In the data below, find every line with the word "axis" and copy it.

## Material provided
##########

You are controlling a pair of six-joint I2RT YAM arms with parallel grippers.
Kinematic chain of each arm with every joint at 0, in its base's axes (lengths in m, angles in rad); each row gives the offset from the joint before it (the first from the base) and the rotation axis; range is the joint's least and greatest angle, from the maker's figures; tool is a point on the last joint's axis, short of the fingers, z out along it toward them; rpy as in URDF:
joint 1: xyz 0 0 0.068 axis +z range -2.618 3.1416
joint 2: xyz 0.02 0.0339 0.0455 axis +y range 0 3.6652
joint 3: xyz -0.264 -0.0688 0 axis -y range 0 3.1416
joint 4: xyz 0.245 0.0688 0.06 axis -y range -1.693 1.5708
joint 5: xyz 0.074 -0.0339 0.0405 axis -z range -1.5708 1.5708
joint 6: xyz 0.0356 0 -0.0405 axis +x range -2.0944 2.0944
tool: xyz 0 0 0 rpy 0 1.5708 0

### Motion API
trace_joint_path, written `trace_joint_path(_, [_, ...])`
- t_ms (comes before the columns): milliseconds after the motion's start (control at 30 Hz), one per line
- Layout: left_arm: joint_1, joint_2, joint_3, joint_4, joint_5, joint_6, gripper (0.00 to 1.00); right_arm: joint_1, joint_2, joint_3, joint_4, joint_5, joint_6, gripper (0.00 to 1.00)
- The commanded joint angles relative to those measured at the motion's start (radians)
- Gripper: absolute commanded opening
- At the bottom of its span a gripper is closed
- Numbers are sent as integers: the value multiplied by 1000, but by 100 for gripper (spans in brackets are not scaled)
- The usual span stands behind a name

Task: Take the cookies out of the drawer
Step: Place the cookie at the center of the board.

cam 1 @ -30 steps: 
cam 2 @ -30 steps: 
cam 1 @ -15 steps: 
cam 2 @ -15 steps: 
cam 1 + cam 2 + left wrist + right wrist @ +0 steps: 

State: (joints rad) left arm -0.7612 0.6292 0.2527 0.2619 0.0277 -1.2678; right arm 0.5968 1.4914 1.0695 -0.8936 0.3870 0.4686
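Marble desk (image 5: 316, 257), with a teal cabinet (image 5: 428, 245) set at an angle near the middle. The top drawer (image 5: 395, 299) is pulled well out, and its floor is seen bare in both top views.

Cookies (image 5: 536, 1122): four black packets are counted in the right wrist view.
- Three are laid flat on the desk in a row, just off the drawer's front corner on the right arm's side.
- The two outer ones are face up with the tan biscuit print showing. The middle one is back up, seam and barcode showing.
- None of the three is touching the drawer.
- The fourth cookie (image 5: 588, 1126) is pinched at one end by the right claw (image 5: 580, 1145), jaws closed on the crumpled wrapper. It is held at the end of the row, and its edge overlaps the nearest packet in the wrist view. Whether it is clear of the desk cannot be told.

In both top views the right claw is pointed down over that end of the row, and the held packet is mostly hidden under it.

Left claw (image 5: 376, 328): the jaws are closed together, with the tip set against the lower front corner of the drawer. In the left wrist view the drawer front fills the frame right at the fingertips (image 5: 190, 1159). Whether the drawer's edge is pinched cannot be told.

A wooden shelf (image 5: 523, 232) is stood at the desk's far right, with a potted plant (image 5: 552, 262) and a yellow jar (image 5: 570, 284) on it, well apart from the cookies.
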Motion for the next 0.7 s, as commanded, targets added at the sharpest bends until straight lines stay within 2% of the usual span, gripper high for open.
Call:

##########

## Your response
Kinematic chain of each arm with every joint at 0, in its base's axes (lengths in m, angles in rad); each row gives the offset from the joint before it (the first from the base) and the rotation axis; range is the joint's least and greatest angle, from the maker's figures; tool is a point on the last joint's axis, short of the fingers, z out along it toward them; rpy as in URDF:
joint 1: xyz 0 0 0.068 axis +z range -2.618 3.1416
joint 2: xyz 0.02 0.0339 0.0455 axis +y range 0 3.6652
joint 3: xyz -0.264 -0.0688 0 axis -y range 0 3.1416
joint 4: xyz 0.245 0.0688 0.06 axis -y range -1.693 1.5708
joint 5: xyz 0.074 -0.0339 0.0405 axis -z range -1.5708 1.5708
joint 6: xyz 0.0356 0 -0.0405 axis +x range -2.0944 2.0944

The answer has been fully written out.